Modern legislation passed to regulate real estate industry
The National Assembly on Friday morning passed a modern legislation to regulate the real estate industry in Guyana, setting the stage for registration and processing of all individuals and companies that operate in the industry.
In what was described as “long-awaited” legislation, the Real Estate Agents and Brokers Bill, the first of its kind in Guyana which is Bill No. 11 of 2023 was passed into law and is now has to be assented to by President, Dr. Mohamed Irfaan Ali.
This bill not only covers estate agents and brokers but extends to sales associates, and other related matters.
It seeks to establish a code of conduct for real estate agents and brokers, targeting the licensing of realtors, qualifications required, ethical rules governing transactions, disciplinary procedures, as well as the establishment of a governing authority, and creates offenses for non-compliance, among other issues.
Opening the debate, Attorney General and Minister of Legal Affairs, Mohabir Anil Nandlall, SC, highlighted the importance of the bill and why it was necessary for the government to bring legislation to govern this new and emerging sector.
“The real estate business has been part of our commercial sector from time immemorial. Currently, the real estate is without any regulation whatsoever [although] it is a sector which generates perhaps billions of dollars annually in sales and agreements and employs dozens of persons,” heexplained.
The attorney general highlighted that in the past, citizens have complained of being victims of fraud when attempting to purchase land or rent properties.
“It is simply a free-for-all. This has led to arbitrary and capricious conduct, exploitative practices, unfair and irregular dealings, fraud, and illegalities,” the Attorney General said.
The House was told that the crafting of the bill was done in a collaborative manner, involving several key stakeholders before the final product was tabled in the National Assembly.
Further, the passage of this bill allows for Guyana to become compliant with standards outlined by the Caribbean Financial Action Task Force. This is to ensure Anti-Money Laundering mechanisms are put in place as this industry is particularly prone to such activities, the attorney general posited.
“This is a good bill…I hardly think that one can interfere constructively with the bill at this stage as it seeks to bring a regulatory framework for the first time to an industry. It has the absolute support of the sector that it intends to regulate,” Minister Nandlall concluded.
Lending support to the bill was Minister of Tourism, Industry and Commerce, Oneidge Walrond, who highlighted that the bill creates a regulatory body and disciplinary committee that will overlook and investigate possible complaints that arise within the industry.

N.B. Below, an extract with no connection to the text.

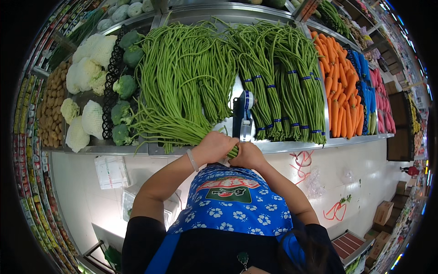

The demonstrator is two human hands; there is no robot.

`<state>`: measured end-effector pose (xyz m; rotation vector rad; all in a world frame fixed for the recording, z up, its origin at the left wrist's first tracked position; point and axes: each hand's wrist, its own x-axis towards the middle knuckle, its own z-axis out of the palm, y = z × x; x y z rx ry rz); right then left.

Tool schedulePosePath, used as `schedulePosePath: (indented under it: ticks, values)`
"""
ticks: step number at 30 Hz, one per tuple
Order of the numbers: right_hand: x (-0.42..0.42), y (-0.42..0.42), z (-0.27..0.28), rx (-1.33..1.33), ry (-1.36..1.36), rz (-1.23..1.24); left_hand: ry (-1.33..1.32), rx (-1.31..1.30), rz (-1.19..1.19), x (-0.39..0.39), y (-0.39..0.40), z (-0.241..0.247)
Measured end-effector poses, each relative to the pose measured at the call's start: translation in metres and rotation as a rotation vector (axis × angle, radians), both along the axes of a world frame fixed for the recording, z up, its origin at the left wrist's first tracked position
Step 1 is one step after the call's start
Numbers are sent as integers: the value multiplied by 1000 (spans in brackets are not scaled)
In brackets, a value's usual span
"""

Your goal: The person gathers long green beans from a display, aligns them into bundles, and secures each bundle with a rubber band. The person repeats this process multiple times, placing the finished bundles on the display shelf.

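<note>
My left hand, with a pale bangle at the wrist, is closed around a bundle of long green beans near the display's front edge. My right hand grips the stem ends of the same bundle, its fingers touching the left ones. Just beyond the hands stands a tape dispenser with a roll of blue and white tape. Loose long beans lie in a heap on the left. At the right, several bundles of long beans are bound with blue tape bands.
Broccoli, cauliflower and potatoes fill the display's left side. Carrots lie at the right, behind a metal divider. The display's metal front edge runs before me. White foam boxes and red straps lie on the floor.
</note>
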<state>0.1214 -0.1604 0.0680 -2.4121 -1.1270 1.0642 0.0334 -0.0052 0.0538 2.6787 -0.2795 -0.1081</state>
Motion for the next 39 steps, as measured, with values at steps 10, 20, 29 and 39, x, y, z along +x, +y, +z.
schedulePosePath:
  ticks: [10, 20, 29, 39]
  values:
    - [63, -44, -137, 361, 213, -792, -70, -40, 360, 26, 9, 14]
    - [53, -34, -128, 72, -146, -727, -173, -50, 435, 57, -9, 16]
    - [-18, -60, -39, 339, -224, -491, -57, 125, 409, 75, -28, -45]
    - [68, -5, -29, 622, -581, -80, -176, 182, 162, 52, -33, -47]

“Mr Speaker, the bill does a very good job of putting together a regulatory framework that will go a long way to bringing standards and ethics to the sector…the bill establishes a regulatory authority which will be responsible for vetting, registering and licensing real estate brokers…there is an extensive provision that details behaviour including a breaching of a code of ethics which the authority is to promulgate,” she explained.
Further, Minister of Housing and Water, Collin Croal spoke to the bill’s relevance considering the economic development being experienced across the country.

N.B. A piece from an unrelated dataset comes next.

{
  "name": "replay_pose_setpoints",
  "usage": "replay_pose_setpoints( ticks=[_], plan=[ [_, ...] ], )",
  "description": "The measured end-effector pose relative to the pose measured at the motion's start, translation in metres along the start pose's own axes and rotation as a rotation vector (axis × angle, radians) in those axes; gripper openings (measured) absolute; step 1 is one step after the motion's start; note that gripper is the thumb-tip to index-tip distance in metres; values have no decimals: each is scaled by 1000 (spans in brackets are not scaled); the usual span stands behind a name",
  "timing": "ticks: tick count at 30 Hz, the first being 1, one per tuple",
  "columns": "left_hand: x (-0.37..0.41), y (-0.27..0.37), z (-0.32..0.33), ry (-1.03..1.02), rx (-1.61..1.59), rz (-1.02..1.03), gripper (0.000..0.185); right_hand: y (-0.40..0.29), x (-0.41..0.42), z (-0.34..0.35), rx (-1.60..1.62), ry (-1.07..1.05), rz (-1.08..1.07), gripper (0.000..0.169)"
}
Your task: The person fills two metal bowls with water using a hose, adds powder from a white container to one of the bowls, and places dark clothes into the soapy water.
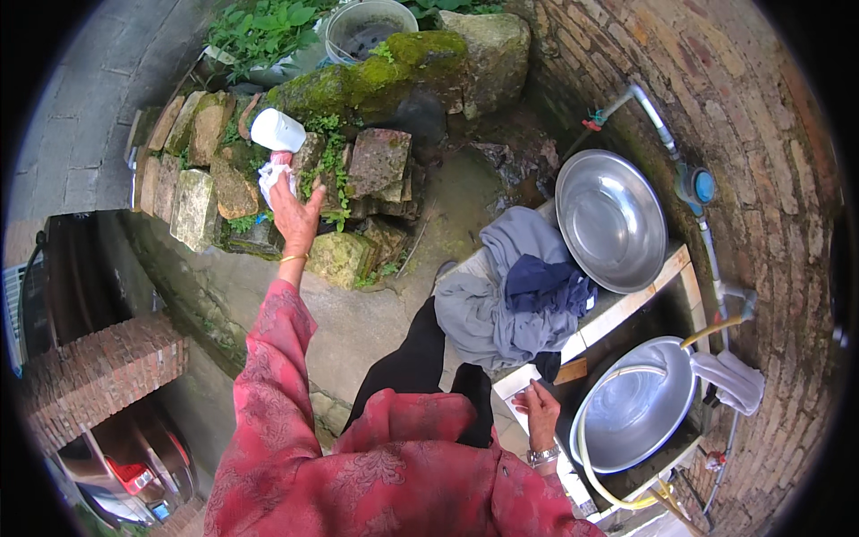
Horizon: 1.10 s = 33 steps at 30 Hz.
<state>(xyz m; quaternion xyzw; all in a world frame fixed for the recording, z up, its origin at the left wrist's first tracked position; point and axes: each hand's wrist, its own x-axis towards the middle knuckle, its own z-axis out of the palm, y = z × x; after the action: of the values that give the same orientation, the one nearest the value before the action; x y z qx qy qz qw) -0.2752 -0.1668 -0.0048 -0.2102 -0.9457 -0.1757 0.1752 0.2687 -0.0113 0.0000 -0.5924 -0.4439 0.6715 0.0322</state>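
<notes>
My left hand (297,218) reaches forward over a low wall of mossy stones, thumb spread away from the fingers. Its fingertips meet a crumpled white plastic bag (270,178) with something pink at its top; whether they grip it is unclear. Just beyond lies a white plastic cup (277,130), tipped on its side. Down at the right, my right hand (539,411) hovers by the white tiled ledge (515,382), fingers loosely bent, and nothing shows in it. Above that hand, grey cloth (496,315) and a navy garment (545,285) are heaped on the ledge.
A metal basin (607,221) rests on the ledge's far end. Another basin (637,409), with a yellowish hose (587,446) running into it, sits in the trough. Pipes with a water meter (701,186) line the brick wall (758,168). Behind the stones stands a bucket (372,30).
</notes>
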Motion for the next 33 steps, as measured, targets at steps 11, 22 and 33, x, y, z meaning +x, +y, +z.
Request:
replay_pose_setpoints(
  ticks=[11,22,33],
  plan=[
    [203,-120,86,-366,288,-333,103,24,-39,45,69,128,412,31],
    [204,-159,127,-311,312,-289,88,-96,48,15,-4,589,-105,33],
    [160,-72,33,-112,210,59,76,-131,228,-17,344,683,-41,40]
  ],
)
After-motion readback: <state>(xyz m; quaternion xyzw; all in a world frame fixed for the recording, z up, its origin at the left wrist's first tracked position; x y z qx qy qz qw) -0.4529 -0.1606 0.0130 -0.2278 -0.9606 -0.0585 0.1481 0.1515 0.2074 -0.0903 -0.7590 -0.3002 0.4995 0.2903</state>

“These stringent, yet clear regulations attract investors, ensures transparency, and protects ultimately the consumers…It covers as far as I can tell all eventualities. While it may take sometime before it can be fully implemented, it will take us closer to the goal of mitigating some of the immediate risks present in the sector,” Minister Croal posited.
Also recommending the bill to the House were Members of Parliament Alister Charlie and Dharamkumar Seeraj.

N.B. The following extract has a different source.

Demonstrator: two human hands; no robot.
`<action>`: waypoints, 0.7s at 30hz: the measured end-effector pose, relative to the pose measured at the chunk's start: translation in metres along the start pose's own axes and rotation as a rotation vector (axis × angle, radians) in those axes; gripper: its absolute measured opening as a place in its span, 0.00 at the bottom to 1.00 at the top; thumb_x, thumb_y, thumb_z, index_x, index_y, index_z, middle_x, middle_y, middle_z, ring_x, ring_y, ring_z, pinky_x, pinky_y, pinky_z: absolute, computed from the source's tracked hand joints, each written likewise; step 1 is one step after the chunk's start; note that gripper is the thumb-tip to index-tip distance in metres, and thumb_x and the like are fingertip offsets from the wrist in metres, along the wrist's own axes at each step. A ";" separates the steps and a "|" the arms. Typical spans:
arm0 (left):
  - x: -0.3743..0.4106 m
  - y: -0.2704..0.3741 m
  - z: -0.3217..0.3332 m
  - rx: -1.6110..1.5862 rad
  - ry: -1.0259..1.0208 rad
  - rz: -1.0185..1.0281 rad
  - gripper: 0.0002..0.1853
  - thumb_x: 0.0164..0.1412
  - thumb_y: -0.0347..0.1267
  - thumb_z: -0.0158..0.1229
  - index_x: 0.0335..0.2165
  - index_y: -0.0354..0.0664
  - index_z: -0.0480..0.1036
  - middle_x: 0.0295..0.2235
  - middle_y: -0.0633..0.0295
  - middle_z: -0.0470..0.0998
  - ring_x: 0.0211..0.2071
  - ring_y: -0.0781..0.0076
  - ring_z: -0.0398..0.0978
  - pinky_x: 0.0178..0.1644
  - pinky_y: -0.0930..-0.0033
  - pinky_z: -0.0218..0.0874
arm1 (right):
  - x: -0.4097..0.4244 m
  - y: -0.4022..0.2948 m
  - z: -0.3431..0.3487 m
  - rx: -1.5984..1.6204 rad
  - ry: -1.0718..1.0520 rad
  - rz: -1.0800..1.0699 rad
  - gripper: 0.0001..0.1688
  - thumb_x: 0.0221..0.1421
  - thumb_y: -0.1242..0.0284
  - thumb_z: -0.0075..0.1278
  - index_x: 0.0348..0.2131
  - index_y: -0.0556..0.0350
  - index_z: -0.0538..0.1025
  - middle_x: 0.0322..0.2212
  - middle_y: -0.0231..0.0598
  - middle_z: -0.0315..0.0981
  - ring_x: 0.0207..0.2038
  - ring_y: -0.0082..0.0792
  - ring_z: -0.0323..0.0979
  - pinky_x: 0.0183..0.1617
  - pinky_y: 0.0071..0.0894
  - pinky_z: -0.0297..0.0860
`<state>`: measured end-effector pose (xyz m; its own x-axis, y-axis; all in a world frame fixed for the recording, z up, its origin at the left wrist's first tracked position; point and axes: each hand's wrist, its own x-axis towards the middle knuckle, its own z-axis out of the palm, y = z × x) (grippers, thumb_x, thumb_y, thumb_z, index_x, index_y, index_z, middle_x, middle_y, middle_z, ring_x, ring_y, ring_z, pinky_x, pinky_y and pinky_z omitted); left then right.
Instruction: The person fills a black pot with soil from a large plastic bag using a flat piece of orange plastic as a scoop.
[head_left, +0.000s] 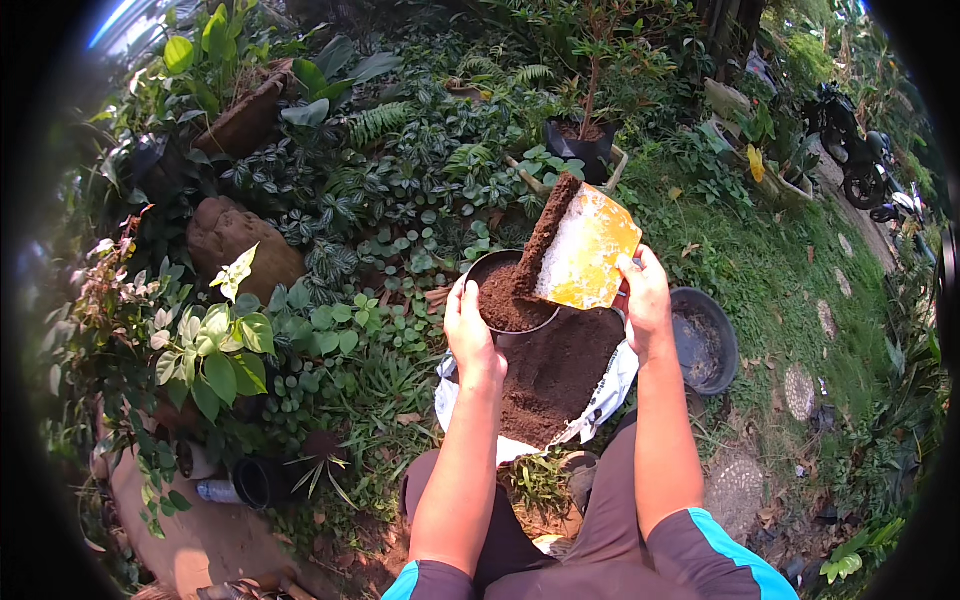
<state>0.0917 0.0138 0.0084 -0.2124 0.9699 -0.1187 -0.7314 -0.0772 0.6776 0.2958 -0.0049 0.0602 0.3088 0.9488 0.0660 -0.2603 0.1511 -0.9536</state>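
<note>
My left hand (472, 330) grips the rim of a round dark pot (504, 258) that is partly filled with brown potting soil (510, 300). In my right hand (646, 296) is a flat, worn yellow sheet (600, 247), its material unclear, tilted above the pot. A thick ridge of soil lies along the sheet's left edge, and the lower end of that edge is over the pot. Below both hands stands an open white sack (616, 382) holding dark soil (555, 375), between and in front of my knees.
A shallow dark basin (703, 341) lies on the grass to the right. Black-bagged potted plant (581, 150) stands ahead; a large brown rock (240, 247) sits among leafy plants at left. An empty-looking black pot (256, 482) lies lower left. Round stepping stones (799, 392) and a parked motorcycle (862, 176) are at right.
</note>
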 end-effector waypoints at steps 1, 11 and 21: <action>-0.004 0.002 0.005 -0.017 0.001 -0.011 0.16 0.69 0.32 0.48 0.51 0.35 0.68 0.44 0.57 0.77 0.43 0.68 0.76 0.49 0.67 0.68 | -0.006 0.001 0.000 0.016 -0.011 0.001 0.13 0.65 0.73 0.43 0.46 0.60 0.68 0.40 0.38 0.74 0.40 0.24 0.75 0.42 0.27 0.75; 0.006 -0.014 0.009 0.038 0.021 -0.068 0.17 0.69 0.30 0.48 0.53 0.35 0.66 0.46 0.56 0.76 0.43 0.69 0.76 0.49 0.68 0.69 | -0.005 0.021 -0.002 0.059 -0.047 -0.135 0.15 0.65 0.75 0.43 0.50 0.63 0.68 0.43 0.38 0.74 0.45 0.25 0.72 0.52 0.27 0.66; 0.005 -0.023 0.017 0.073 0.022 -0.078 0.17 0.69 0.30 0.48 0.52 0.35 0.66 0.45 0.58 0.76 0.43 0.70 0.76 0.48 0.68 0.69 | -0.003 0.014 0.003 -0.162 -0.056 -0.339 0.13 0.66 0.75 0.41 0.47 0.63 0.70 0.42 0.36 0.73 0.45 0.24 0.69 0.55 0.27 0.62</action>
<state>0.1183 0.0241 0.0046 -0.1714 0.9670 -0.1886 -0.6970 0.0163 0.7169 0.2888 -0.0045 0.0470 0.3010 0.8669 0.3974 -0.0027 0.4175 -0.9087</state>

With the massive economic expansion in Guyana, there has been a significant increase in the number of property sales and rental transactions in Guyana.
The passage of this bill forms part of the PPP/C government’s commitment to ensuring the updating and modernising of Guyana’s legislative architecture.
The bill benefitted from consultations and is similar to the legal framework present in other Caribbean countries.